Strange as it sounds, moments like this one are the saving grace of I Know What You Did Last Summer. Based on the 1973 novel by Lois Duncan, the story itself has little to distinguish it from countless other thrillers. The movie follows a group of (mostly) privileged teens in a seaside North Carolina town who run over a fisherman while driving home from a drunken night of celebration. The quartet decides to throw the fisherman’s body into the sea and keep the secret among themselves. But a year later, a fisherman, possibly even the fisherman, begins taunting and tormenting the teens.
The overly convoluted whodunnit plot, with its cast of pretty but vacant stars, including, Freddy Prinze Jr. and Ryan Phillippe, seemed destined to be forgotten. And yet, decisions such as getting input from a kiddo give the movie enough character to be distinctive. The film spawned a 1998 sequel I Still Know What You Did Last Summer, which features a ridiculous turn from Jack Black as a dreadlocked weed enthusiast.
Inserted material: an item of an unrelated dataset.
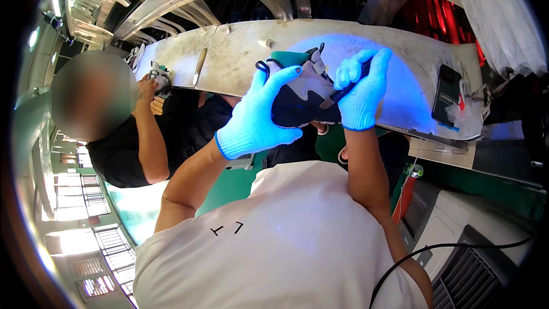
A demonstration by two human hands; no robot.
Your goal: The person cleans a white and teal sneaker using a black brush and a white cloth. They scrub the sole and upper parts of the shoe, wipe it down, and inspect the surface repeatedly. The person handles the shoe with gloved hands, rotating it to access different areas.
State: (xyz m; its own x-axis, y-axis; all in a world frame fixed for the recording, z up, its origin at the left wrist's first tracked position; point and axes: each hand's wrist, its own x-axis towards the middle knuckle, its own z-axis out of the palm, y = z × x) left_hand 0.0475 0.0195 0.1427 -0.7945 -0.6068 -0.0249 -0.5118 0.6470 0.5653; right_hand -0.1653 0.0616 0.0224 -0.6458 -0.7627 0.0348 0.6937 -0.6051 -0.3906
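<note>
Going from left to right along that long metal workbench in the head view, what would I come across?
A co-worker's hand on a small shoe → a thin metal tool → the gloved left hand → the dark sneaker → the gloved right hand gripping a thin dark tool → a black phone.

Two gloved hands are showing, the left hand (255, 115) and the right hand (360, 91), sharing one shoe (300, 94). One dark tool (343, 92) is sitting in the right hand. One phone (446, 94) and one slim metal tool (198, 66) are lying on the counter (240, 51). One co-worker (148, 137) is standing alongside.
</note>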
A new cast was recruited for a low-budget direct-to-video sequel in 2006 and for a 2021 series for Amazon Prime Video.
Neither of these reimaginings managed to make much of an impression, but they lacked Hewitt and Prinze as Julie and her boyfriend Ray. That’s not a mistake that director Jennifer Kaytin Robinson and her co-writer Sam Lansky intended to make for their legacy sequel, also called I Know What You Did Last Summer. While the 2025 version gives the Fisherman fresh victims with a new set of attractive and regretful partiers, led by Madelyn Cline of Glass Onion, the movie also brings back Julie and Ray.
The new movie’s trailer presents Ray and Julie as grizzled veterans who give the new kids survival advice. And of course, the clip ends with a close-up of Julie, who whispers a challenge to her assailant: “What are you waiting for?” Hopefully that contest-winning kid is getting residuals, or he might have to don fisherman gear and hunt down the filmmakers.
I Know What You Did Last Summer slashes back into the theaters on July 18, 2025.